Plan: As effort is short, then the biggest wins for the least amount of effort. This would seem to suggest just improving our existing rmirror and rsync usage, perhaps just by adding some reporting.

Other: 

Dependencies: None

Risks: If project doesn't report accurately what is being mirrored, then data which people believe is being backed up, may not be.

Milestones

Proposed date Achieved date Name Description
2010-09-20 2010-09-14 prop Get acceptance of the proposed improvements/changes to mirrors.
2011-05-30 2011-04-01 implement Complete the implementation of the proposed changes, eg new mirror client component, changes to existing rmirror. rmirror and rmirrorclient component now in a usable state. Anything further will be fine tuning.
2011-05-30 2011-04-16 test Run a test server and client(s) to check things are working as expected. Tests show that you can mix and match old and new mirror client and server, but you only get the real benefit if both ends using the new components and the MACROs from the header files.
2011-11-30 2011-04-30 migrate Assuming testing goes well, migrate existing mirror servers and clients to new components. This has started as part of the testing. Not complete though. All servers done, about half the clients. The rest will happen as part of operational work.
2012-01-30 2011-12-15 finish Produce report ready for sign off in Dec.
2011-04-01 2011-03-10 imp1.0 Add an "is taped" helper resource to server and implement "is taped" script. Probably use /usr/tibs/tera -Q to determine if mirror partition is taped or not. Do we call the script with the dest dir as an argument, or do we query that in the script from resources ourself. Probably pass as param.
2011-05-18 2011-03-20 imp2.0 Implement "report" method on server. A machine readable format, a human readable format (based on the machine format) and then an aggregate/all option to show the report from all mirror servers in this cluster. Send emails when an error is spotted. - Done barr the email sending. Needs more thought.
2011-03-26 imp3.0 Look at changing the run locking so that if run is called, and it is already locked, then return (almost?) immediately with an error or warning that a run is already ongoing. There's doesn't seem to be a need to do this. So as we're short of time, I propose not doing this.
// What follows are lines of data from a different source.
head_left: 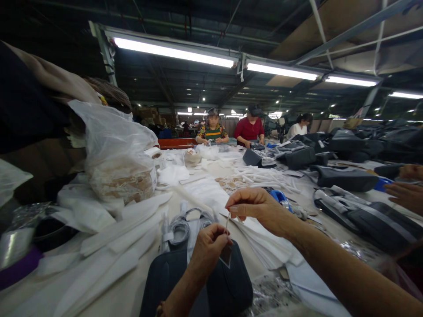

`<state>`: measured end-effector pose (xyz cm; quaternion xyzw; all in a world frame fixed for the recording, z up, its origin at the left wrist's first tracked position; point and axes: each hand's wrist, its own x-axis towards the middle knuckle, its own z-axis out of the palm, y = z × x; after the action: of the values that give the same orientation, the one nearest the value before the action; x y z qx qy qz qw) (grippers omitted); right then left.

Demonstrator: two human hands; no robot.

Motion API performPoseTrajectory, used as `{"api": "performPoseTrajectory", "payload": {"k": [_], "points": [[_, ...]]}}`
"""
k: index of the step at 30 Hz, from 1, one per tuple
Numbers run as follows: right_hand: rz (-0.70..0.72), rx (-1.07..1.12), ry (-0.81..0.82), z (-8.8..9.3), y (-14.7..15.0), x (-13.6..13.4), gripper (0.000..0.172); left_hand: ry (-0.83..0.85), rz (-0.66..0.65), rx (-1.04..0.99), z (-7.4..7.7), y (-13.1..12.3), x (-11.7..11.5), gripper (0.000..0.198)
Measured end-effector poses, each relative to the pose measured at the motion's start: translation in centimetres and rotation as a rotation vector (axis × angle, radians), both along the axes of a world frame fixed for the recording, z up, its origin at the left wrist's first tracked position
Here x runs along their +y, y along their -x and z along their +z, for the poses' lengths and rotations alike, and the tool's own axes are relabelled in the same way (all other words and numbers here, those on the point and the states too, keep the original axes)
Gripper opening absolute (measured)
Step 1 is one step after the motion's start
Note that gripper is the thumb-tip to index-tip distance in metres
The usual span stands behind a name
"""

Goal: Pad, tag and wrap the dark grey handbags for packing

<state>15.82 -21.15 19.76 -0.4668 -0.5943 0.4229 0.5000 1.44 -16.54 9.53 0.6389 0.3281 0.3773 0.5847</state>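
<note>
A dark grey bag [165,275], which looks like a backpack, lies in front of me with clear-wrapped straps at its far end. Above it, my left hand [208,244] is closed in a pinch at the top of a small hang tag [226,256], whose pointed lower end shows below the fingers. A thin pale cord [228,222] runs up from there to my right hand [256,207], raised higher and to the right. That hand pinches the cord's upper end between thumb and fingertips.
White sheets [109,246] cover the left of the table; a plastic-wrapped bundle [125,180] stands behind. More dark bags [380,220] fill the right side, where another person's hands [405,187] show. Several co-workers [249,130] are across the table. Clear plastic bags [277,293] lie near me.
</note>
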Motion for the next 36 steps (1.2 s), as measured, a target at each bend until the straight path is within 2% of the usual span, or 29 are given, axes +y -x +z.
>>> {"api": "performPoseTrajectory", "payload": {"k": [6,10,12,15,16,17,20,22,24,27,28,31,36], "points": [[0.065,-0.029,0.008,-0.6,0.4,0.0,0.009,-0.049,0.004,-0.105,1.4,-0.2,-0.5,0.020],[0.203,-0.042,0.024,-1.4,-0.1,0.1,0.013,-0.007,-0.050,-0.249,2.6,-0.6,-0.8,0.020],[0.133,-0.079,-0.029,-2.0,-0.5,0.0,0.016,0.010,-0.053,-0.273,3.0,-0.7,-0.9,0.020],[-0.127,-0.038,-0.117,-3.6,-0.7,-0.5,0.013,0.045,-0.026,-0.250,3.3,-0.7,-1.0,0.022],[-0.140,0.041,-0.099,-4.3,-0.7,-0.7,0.015,0.062,-0.019,-0.243,3.3,-0.6,-1.1,0.022],[-0.095,0.139,-0.058,-5.1,-0.5,-0.9,0.023,0.059,0.002,-0.234,3.4,-0.5,-1.1,0.021],[0.148,0.372,0.035,-7.1,0.9,-1.4,0.053,-0.161,0.165,-0.160,3.5,-0.4,-1.1,0.016],[0.199,0.417,0.024,-8.1,2.1,-1.5,0.060,-0.362,0.312,-0.101,3.6,-0.4,-1.1,0.016],[0.166,0.439,0.014,-8.8,3.2,-1.5,0.054,-0.436,0.394,-0.076,3.5,-0.4,-1.0,0.017],[0.093,0.410,0.068,-9.9,4.1,-1.4,0.028,-0.359,0.413,-0.098,3.4,-0.3,-0.8,0.020],[0.073,0.373,0.106,-10.2,4.2,-1.4,0.026,-0.317,0.415,-0.109,3.3,-0.2,-0.6,0.021],[0.056,0.237,0.199,-11.0,4.3,-1.5,0.030,-0.221,0.430,-0.128,2.8,0.1,-0.3,0.024],[0.107,0.242,0.118,-10.9,4.4,-1.4,0.032,-0.222,0.425,-0.100,1.4,0.2,-0.2,0.023]]}}
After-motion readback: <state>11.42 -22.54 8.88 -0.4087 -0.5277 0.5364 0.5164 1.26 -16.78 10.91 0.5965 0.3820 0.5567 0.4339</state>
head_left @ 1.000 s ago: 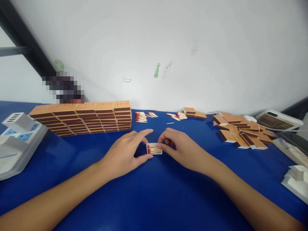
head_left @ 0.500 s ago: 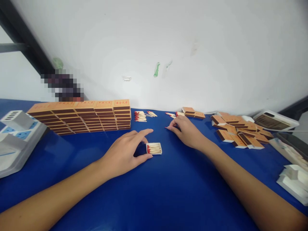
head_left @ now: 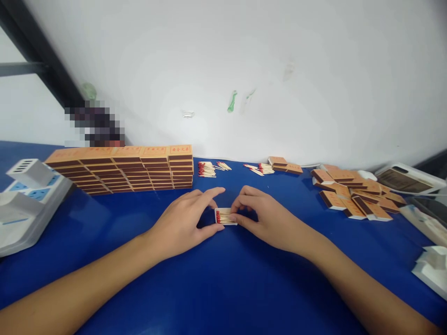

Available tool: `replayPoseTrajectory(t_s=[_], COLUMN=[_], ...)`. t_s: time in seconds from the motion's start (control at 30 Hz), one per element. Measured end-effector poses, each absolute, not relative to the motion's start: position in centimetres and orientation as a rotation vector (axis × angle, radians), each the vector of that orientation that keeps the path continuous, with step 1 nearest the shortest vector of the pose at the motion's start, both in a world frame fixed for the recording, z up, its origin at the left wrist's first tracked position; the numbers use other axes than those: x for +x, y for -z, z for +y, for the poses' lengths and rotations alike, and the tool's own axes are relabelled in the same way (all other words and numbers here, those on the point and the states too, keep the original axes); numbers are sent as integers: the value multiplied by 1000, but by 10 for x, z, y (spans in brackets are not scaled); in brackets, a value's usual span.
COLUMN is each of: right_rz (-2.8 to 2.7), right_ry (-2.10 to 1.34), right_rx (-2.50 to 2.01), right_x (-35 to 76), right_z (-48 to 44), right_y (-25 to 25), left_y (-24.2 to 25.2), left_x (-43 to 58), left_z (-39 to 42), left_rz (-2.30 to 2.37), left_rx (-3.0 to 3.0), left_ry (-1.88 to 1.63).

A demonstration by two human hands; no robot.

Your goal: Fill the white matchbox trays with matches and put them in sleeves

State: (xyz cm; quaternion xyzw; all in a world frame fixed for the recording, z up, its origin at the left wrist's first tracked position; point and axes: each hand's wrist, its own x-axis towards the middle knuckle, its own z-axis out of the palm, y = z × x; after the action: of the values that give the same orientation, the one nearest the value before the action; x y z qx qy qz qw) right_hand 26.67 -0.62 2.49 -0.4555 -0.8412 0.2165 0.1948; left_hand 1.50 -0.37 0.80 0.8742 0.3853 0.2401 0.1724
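Observation:
A small white matchbox tray lies on the blue table in front of me, with red-headed matches lying lengthwise in it. My left hand grips the tray's left end, thumb at the near side and a finger at the far side; its index finger is raised clear. Over the tray's right end, the thumb and fingers of my right hand are pinched on a match, mostly hidden by the fingertips. Beyond the hands are loose matches in a left pile and a right pile.
A stacked wall of matchboxes stands at the back left, near a power strip with plugs. Scattered matchboxes lie at the right, beside a phone case. A few matchboxes sit against the white wall.
My right hand has come from near the right match pile, toward me and left, bringing a match to the tray. My left hand stays at the tray. The view has shifted slightly.

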Motion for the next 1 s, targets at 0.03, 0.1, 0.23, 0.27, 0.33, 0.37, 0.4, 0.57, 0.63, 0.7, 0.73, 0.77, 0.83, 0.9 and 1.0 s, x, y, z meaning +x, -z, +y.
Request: replayPoseTrajectory(t_s=[0.03,0.1,0.23,0.27,0.33,0.37,0.4,0.57,0.63,0.7,0.73,0.77,0.83,0.9,1.0], right_rz=[-2362,-2353,-2336,-2323,-2264,-2217,-2159,-2036,-2033,-2040,-2047,-2060,-2097,-2140,-2191], right_ry=[-620,-629,-584,-560,-448,-361,-244,-31,-45,-69,-87,-112,-177,-278,-457], right_rx=[-1292,-1312,-1293,-1285,-1302,-1331,-1373,-1611,-1649,-1670,-1678,-1687,-1703,-1718,-1726], right_x=[267,266,261,263,275,284,294,339,344,342,339,336,331,329,328], right_z=[-6,-8,-10,-6,7,17,28,77,85,86,85,83,76,68,54], right_y=[-25,-24,-23,-23,-20,-18,-14,7,13,13,11,9,1,-6,-14], left_y=[-8,-8,-7,-7,-8,-9,-9,-10,-10,-10,-10,-10,-10,-11,-12], left_x=[15,15,16,16,17,17,17,17,17,18,18,18,18,17,16], left_z=[-4,-4,-5,-5,-6,-6,-6,-7,-7,-7,-7,-6,-6,-6,-6], left_rz=[1096,1093,1071,1071,1067,1062,1057,1059,1053,1048,1047,1048,1052,1057,1058], left_rx=[2477,2475,2488,2486,2474,2465,2458,2441,2435,2431,2430,2429,2427,2425,2432], left_ry=[-679,-678,-695,-695,-685,-679,-677,-667,-668,-672,-670,-665,-660,-660,-655])
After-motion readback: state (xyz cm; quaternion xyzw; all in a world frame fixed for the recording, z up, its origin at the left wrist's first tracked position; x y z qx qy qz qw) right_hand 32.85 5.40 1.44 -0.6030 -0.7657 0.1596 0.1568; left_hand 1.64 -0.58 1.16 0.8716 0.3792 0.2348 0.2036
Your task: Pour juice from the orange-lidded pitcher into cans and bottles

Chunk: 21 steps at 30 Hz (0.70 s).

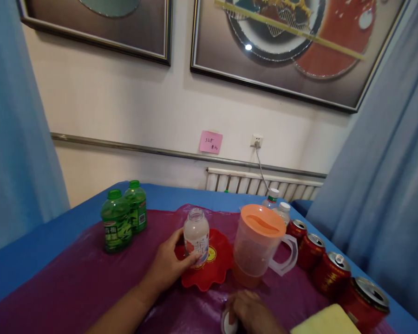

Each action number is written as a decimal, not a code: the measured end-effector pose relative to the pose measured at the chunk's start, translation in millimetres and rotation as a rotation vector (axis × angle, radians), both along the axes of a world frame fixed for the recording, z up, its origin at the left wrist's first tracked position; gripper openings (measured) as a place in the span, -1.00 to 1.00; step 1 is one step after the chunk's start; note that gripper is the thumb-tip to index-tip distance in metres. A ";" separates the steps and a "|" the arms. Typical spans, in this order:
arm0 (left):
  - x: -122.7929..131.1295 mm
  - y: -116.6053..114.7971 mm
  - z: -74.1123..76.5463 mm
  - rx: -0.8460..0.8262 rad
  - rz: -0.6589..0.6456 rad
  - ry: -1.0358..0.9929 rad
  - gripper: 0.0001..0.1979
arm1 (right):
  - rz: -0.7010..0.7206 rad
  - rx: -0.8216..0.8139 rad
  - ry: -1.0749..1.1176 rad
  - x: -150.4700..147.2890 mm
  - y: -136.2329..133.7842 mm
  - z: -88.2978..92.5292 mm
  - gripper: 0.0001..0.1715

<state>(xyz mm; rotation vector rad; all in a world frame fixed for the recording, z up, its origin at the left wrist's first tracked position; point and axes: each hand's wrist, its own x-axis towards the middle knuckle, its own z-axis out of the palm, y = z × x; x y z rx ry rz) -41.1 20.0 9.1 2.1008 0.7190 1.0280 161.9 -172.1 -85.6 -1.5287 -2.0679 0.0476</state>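
1. left hand [172, 257]: wraps the lower body of a clear bottle [197, 234], thumb across the label. bottle is roughly upright, in front of or over a red dish [225, 250]; whether its base touches the dish cannot be told.

2. right hand [252, 311]: fingers curl down beside a round pale object [229, 323] near the bottom edge of view. blur hides whether it is gripped or merely touched.

3. handling, judged: steadying the bottle works best with a firm, even grip low on the body and the mouth level. hard squeezing could push contents out, since no cap sits on the neck. the right hand is best moved slowly, being near the pitcher [251, 255].

4. containers: the bottle looks cloudy and pale inside (liquid or glare, uncertain). the pitcher, under an orange lid [263, 221], shows amber liquid low down.

5. two green bottles [116, 225] [136, 208] stand at left; their fill is unclear through the tint. two clear bottles with white caps [273, 197] [284, 211] stand behind the pitcher.

6. four red cans [365, 304] line the right side; the nearest has a dark opening on top, contents unseen.
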 end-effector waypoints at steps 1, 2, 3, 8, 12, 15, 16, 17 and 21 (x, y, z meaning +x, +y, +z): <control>0.5 0.6 -0.7 0.006 0.002 0.009 -0.42 | -0.043 -0.042 -0.017 0.3 -3.8 0.9 -0.71; 1.0 1.2 -1.3 0.016 0.006 0.021 -0.42 | -0.080 -0.073 -0.019 -0.4 -8.0 3.5 -0.70; 1.4 1.8 -1.8 0.027 0.009 0.036 -0.42 | -0.108 -0.086 -0.010 -1.7 -12.4 7.1 -0.69; 3.3 5.7 -2.4 0.082 0.019 0.072 -0.40 | -0.200 0.046 -0.032 -2.0 -43.0 21.9 -0.68; 5.5 9.7 -3.9 0.103 0.042 0.075 -0.36 | -0.332 0.006 0.042 22.5 -83.9 36.1 -0.79; 7.5 10.9 -4.8 0.122 0.057 0.080 -0.32 | -0.443 -0.185 0.115 46.1 -112.2 51.7 -0.62; 8.0 10.9 -4.5 0.129 0.063 0.091 -0.30 | -0.483 -0.231 0.108 52.4 -118.9 55.2 -0.56; 8.5 10.7 -3.9 0.134 0.070 0.103 -0.28 | -0.521 -0.256 0.087 57.4 -124.1 57.2 -0.51; 9.2 9.1 0.2 0.144 0.088 0.128 -0.27 | -0.607 -0.275 -0.025 66.3 -137.3 53.1 -0.55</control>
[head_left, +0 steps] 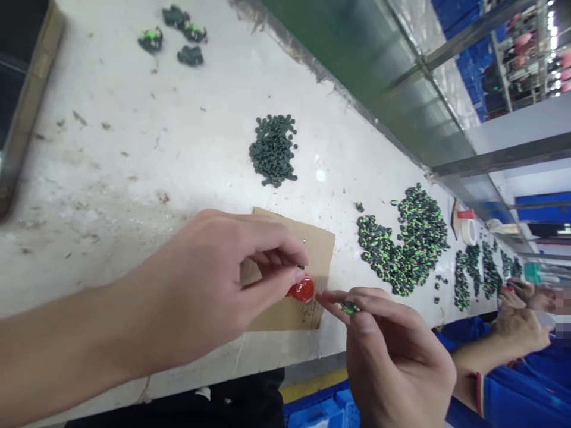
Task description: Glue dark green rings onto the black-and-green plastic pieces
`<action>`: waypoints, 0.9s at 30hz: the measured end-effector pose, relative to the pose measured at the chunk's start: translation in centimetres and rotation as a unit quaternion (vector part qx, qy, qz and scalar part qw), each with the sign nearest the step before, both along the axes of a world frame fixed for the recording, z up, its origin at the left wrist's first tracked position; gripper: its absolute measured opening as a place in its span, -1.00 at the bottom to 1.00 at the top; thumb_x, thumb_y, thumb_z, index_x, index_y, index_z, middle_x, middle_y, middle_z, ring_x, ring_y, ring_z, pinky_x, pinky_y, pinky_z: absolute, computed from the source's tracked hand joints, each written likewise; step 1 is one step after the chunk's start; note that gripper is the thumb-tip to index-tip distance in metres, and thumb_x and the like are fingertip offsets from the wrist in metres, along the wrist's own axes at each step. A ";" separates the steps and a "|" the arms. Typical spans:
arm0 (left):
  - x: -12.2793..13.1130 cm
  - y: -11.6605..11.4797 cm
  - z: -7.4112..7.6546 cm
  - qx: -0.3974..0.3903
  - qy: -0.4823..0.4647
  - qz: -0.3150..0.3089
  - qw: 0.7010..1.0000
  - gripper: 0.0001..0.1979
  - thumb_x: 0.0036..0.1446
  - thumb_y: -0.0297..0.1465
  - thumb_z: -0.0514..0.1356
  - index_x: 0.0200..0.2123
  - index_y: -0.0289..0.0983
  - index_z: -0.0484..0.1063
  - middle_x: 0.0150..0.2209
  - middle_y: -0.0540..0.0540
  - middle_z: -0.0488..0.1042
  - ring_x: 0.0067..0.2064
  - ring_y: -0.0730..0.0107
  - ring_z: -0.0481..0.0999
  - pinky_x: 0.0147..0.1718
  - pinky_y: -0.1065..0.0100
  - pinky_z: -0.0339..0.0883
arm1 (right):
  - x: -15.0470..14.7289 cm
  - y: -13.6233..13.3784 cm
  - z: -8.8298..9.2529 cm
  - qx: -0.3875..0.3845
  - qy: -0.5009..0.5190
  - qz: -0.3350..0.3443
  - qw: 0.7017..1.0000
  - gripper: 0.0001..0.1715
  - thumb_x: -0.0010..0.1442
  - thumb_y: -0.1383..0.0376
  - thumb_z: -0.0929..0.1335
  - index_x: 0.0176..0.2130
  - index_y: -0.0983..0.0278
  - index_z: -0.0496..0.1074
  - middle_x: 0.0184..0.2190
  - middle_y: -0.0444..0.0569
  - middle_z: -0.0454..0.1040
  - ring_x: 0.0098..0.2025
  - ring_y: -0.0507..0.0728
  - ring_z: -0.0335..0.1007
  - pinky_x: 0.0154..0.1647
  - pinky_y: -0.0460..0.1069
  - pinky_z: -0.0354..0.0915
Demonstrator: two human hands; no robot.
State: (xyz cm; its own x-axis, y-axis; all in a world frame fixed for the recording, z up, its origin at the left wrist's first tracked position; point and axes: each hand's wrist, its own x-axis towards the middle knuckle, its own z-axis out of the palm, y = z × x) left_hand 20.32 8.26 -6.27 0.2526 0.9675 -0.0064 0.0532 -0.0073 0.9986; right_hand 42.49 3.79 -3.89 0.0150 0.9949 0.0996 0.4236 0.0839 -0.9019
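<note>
My left hand (223, 279) is closed in a pinch on a small red piece (302, 289), held just over a brown cardboard sheet (319, 249) that lies on the white table (134, 148). My right hand (392, 351) is also pinched, its thumb and fingers gripping a small green and black part (348, 307) right beside the red piece. The two hands nearly touch at the fingertips.
A pile of dark green parts (273, 150) lies beyond the cardboard. A bigger heap of green-black parts (408, 241) spreads to the right, with more (479, 270) further on. A few assembled pieces (178, 32) sit at the far left. Another person's hands (521, 315) and blue sleeves work at the right. A tape roll (468, 230) stands near them.
</note>
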 end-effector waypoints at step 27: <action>1.4 -3.3 2.5 -0.210 -0.192 -0.042 0.958 -0.80 0.14 -0.52 0.45 -0.34 -0.03 0.75 -0.30 -0.01 0.72 -0.24 0.35 0.75 -0.23 0.55 0.65 | -4.5 -4.4 0.1 -0.094 0.346 -0.076 0.930 -0.78 0.37 0.34 0.45 -0.15 0.00 0.67 -0.23 -0.15 0.72 -0.18 0.11 0.72 -0.13 -0.08 0.61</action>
This will no longer be done.

2011-03-30 imp4.0 See if nagios is really necessary. If reporting is finished, and acceptible, then perhaps no need to go through the nagios learning curve again. Thus delaying this project even further. Given the elapsed time spent so far on this project. I propose skipping this feature.

This will no longer be implemented. email reports have been added.

2011-09-10 2011-06-08 mig2 As part of the migration, finish mirror report web page http://groups.inf.ed.ac.uk/cos/mirrors/ to report on state of mirrors. Try to have it done by next ops meeting.